• REQUIREMENT: In the entries that follow, the first line to write out is the one containing "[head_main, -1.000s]", and the last is the one containing "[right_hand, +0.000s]". Reproduce that stretch exactly, with nothing before or after it.

• INFORMATION:
-*-*-

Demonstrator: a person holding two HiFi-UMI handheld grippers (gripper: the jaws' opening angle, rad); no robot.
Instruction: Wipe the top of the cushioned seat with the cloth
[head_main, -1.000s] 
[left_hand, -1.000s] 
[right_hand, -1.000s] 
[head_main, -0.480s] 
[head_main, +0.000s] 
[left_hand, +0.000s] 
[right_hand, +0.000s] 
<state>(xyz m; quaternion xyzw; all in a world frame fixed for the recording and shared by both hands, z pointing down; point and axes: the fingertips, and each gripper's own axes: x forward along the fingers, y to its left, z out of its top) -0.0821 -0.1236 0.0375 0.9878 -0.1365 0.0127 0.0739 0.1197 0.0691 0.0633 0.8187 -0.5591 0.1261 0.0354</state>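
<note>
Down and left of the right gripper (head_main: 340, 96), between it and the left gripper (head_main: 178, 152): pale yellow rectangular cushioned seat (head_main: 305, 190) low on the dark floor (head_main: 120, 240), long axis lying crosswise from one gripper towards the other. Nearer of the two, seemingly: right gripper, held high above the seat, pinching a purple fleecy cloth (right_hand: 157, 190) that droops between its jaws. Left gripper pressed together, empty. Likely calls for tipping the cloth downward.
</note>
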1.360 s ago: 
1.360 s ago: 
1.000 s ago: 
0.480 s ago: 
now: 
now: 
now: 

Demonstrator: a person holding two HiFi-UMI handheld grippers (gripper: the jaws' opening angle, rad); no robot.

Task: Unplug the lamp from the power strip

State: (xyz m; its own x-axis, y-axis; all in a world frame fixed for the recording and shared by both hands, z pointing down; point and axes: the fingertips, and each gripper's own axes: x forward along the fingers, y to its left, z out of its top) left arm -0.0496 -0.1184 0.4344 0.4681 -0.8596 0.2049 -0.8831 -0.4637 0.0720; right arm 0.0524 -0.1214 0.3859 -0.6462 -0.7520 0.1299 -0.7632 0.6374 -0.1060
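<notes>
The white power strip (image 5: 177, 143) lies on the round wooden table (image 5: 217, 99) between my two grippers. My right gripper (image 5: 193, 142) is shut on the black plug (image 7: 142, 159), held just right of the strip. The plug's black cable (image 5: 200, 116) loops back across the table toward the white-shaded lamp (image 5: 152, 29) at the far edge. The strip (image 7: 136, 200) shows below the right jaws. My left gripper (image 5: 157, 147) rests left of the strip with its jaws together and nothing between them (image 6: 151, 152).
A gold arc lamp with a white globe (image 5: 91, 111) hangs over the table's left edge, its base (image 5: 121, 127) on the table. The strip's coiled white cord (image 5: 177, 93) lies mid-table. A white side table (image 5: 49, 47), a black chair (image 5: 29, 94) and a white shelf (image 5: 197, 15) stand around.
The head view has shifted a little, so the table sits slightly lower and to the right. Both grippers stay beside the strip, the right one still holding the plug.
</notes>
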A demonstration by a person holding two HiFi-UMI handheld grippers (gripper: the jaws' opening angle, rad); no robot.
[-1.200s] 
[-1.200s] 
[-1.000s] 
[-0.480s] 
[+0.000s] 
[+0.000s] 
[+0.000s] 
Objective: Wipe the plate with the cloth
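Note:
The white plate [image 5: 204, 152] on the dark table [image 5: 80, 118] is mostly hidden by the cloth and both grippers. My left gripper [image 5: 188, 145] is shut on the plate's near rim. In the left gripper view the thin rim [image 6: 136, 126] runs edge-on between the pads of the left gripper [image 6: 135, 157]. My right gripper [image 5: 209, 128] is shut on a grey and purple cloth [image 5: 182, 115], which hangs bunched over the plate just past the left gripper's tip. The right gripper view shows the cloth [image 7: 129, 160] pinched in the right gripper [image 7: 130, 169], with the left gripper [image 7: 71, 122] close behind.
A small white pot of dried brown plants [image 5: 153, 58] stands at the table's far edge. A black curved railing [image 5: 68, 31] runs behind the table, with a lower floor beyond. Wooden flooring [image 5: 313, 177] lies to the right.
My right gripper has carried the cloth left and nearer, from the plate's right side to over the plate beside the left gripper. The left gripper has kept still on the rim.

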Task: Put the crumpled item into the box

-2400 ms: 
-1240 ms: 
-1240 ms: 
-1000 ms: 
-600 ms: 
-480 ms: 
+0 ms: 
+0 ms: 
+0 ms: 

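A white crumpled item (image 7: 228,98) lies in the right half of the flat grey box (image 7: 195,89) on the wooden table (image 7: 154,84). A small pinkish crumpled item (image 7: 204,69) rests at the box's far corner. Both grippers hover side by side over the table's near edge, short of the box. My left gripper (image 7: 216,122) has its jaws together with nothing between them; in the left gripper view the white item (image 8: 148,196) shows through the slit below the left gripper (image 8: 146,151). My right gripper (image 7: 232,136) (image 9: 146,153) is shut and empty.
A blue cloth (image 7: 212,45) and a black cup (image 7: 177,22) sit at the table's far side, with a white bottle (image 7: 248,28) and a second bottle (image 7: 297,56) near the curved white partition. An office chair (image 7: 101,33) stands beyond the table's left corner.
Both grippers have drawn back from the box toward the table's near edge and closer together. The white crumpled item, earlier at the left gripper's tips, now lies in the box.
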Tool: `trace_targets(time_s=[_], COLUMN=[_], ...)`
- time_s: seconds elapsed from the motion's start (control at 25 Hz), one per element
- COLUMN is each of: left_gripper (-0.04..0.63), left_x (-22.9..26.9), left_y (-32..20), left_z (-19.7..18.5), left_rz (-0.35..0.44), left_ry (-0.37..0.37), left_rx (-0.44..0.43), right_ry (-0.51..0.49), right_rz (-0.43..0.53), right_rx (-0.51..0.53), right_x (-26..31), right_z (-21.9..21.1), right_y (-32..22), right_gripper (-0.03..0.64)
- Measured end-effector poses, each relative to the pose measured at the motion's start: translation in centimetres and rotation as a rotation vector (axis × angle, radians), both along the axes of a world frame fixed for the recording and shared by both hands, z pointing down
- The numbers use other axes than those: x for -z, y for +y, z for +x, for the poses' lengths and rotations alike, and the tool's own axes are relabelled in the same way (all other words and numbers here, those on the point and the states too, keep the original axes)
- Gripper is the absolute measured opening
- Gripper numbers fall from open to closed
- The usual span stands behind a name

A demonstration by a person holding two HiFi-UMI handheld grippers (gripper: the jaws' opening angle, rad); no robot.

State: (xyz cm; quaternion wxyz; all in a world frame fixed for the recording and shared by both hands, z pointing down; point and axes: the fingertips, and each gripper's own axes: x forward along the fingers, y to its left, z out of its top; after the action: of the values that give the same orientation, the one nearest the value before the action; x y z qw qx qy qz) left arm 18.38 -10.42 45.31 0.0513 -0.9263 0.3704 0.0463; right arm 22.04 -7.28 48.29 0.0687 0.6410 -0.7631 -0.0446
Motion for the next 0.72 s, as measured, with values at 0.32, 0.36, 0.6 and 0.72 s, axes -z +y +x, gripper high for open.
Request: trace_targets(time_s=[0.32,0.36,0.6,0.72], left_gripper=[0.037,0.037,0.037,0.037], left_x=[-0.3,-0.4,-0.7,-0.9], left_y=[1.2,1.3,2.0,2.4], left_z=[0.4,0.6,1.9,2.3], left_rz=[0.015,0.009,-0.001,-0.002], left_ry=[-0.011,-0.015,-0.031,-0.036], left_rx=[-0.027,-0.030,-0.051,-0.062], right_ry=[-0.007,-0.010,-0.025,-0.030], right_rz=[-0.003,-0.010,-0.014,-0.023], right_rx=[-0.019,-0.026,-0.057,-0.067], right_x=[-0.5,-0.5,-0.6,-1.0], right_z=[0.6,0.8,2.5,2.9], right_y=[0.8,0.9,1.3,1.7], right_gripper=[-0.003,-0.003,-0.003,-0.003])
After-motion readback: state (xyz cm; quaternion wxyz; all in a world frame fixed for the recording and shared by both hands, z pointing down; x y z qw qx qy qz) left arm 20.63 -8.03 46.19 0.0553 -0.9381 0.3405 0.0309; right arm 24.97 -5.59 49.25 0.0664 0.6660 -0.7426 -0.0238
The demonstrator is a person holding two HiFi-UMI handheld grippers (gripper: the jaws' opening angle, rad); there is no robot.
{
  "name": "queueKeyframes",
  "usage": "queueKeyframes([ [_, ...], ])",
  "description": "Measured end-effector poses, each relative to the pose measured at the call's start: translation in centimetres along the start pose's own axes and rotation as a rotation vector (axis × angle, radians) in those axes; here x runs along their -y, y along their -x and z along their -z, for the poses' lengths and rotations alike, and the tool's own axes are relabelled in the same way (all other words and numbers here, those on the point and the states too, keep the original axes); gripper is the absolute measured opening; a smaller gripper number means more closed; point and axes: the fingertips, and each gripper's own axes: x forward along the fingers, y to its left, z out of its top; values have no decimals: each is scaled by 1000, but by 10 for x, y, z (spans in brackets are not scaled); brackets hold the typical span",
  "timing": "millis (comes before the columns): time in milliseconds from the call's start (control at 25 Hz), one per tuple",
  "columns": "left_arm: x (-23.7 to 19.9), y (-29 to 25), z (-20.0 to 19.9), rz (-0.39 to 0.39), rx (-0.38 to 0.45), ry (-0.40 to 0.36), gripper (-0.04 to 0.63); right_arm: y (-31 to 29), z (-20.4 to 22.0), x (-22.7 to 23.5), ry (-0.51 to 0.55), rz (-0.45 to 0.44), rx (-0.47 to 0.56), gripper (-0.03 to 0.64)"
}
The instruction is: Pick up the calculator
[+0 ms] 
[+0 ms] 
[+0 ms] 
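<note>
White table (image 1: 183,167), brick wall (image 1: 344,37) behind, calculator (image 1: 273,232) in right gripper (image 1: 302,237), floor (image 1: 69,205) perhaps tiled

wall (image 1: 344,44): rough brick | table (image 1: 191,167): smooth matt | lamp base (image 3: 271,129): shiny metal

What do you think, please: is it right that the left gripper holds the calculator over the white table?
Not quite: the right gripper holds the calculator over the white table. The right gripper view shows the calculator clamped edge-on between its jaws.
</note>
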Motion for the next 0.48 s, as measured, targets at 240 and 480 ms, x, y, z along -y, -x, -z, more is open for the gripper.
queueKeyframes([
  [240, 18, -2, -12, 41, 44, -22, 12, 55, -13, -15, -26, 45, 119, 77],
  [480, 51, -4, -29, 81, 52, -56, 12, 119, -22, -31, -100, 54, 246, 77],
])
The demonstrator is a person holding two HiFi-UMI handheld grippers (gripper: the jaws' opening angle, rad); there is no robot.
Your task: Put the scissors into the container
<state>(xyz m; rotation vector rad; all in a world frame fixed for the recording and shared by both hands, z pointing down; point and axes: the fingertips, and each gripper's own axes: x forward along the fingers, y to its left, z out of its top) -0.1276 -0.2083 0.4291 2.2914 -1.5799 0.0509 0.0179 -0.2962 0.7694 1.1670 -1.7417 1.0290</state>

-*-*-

• WRITTEN SOLUTION:
[head_main, -1.000s] 
[left_hand, -1.000s] 
[right_hand, -1.000s] 
[head_main, -0.480s] 
[head_main, +0.000s] 
[left_hand, +0.000s] 
[right_hand, +0.000s] 

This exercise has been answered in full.